> [YOUR INSTRUCTIONS]
Please transcribe the listing below in full and word for word, without its pictures.

> [SOURCE MATERIAL]
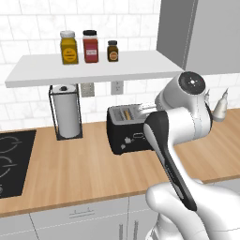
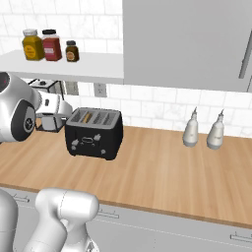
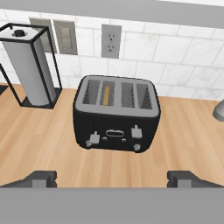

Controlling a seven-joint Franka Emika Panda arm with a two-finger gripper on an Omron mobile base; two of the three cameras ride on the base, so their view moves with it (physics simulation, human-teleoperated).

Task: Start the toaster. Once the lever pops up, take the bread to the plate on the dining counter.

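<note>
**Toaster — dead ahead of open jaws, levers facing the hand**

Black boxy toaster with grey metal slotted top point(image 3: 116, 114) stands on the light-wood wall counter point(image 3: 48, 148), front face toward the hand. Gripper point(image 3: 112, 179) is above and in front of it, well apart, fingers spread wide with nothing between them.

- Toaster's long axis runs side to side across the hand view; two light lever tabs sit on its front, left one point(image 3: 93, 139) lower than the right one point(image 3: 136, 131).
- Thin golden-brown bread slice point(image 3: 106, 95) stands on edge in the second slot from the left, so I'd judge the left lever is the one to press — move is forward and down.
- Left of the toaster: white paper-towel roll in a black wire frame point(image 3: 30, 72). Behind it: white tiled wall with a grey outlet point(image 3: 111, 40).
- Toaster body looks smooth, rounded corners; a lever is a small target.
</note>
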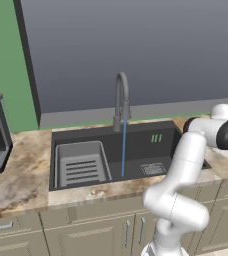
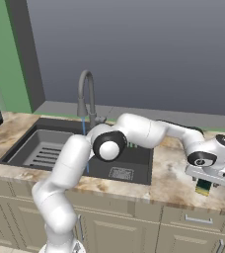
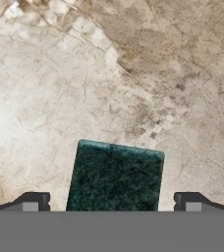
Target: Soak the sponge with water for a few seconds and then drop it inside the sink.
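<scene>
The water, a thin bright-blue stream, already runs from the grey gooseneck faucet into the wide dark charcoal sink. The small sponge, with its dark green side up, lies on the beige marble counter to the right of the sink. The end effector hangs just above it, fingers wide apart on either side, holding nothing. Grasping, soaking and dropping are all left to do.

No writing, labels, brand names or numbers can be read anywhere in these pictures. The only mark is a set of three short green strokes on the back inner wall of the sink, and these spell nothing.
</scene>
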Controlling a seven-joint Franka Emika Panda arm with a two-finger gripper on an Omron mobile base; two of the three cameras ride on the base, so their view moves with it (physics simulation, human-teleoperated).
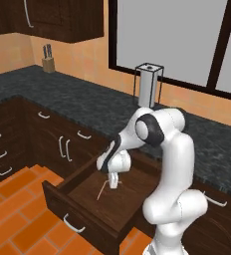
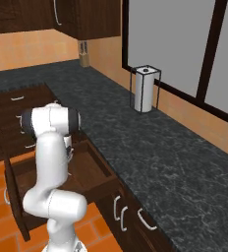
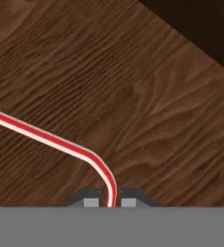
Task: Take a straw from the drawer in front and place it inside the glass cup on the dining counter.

> [EXERCISE OUTPUT]
Controlling a seven-joint Franka Emika Panda arm with a two-finger gripper on an Omron mobile base; two of the three cameras ride on the base, so their view moves with it (physics simulation, human-teleoperated).

Task: Start the toaster. Once the lever pops up, take the bread to the plate on the dining counter.

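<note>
**Toaster — dead ahead of open jaws, levers facing the hand**

Black boxy toaster with grey metal slotted top point(image 3: 116, 114) stands on the light-wood wall counter point(image 3: 48, 148), front face toward the hand. Gripper point(image 3: 112, 179) is above and in front of it, well apart, fingers spread wide with nothing between them.

- Toaster's long axis runs side to side across the hand view; two light lever tabs sit on its front, left one point(image 3: 93, 139) lower than the right one point(image 3: 136, 131).
- Thin golden-brown bread slice point(image 3: 106, 95) stands on edge in the second slot from the left, so I'd judge the left lever is the one to press — move is forward and down.
- Left of the toaster: white paper-towel roll in a black wire frame point(image 3: 30, 72). Behind it: white tiled wall with a grey outlet point(image 3: 111, 40).
- Toaster body looks smooth, rounded corners; a lever is a small target.
</note>
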Target: Soak the sponge with water for a few seconds and then drop it inside the sink.
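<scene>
The water, a thin bright-blue stream, already runs from the grey gooseneck faucet into the wide dark charcoal sink. The small sponge, with its dark green side up, lies on the beige marble counter to the right of the sink. The end effector hangs just above it, fingers wide apart on either side, holding nothing. Grasping, soaking and dropping are all left to do.

No writing, labels, brand names or numbers can be read anywhere in these pictures. The only mark is a set of three short green strokes on the back inner wall of the sink, and these spell nothing.
</scene>
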Controlling a seven-joint Franka Emika Panda arm with a two-finger gripper on an Omron mobile base; two of the three cameras ride on the base, so their view moves with it (physics simulation, human-teleoperated).
Task: Take a straw from the drawer in front and place it inside the glass cup on the dining counter.

Nothing further belongs to this answer.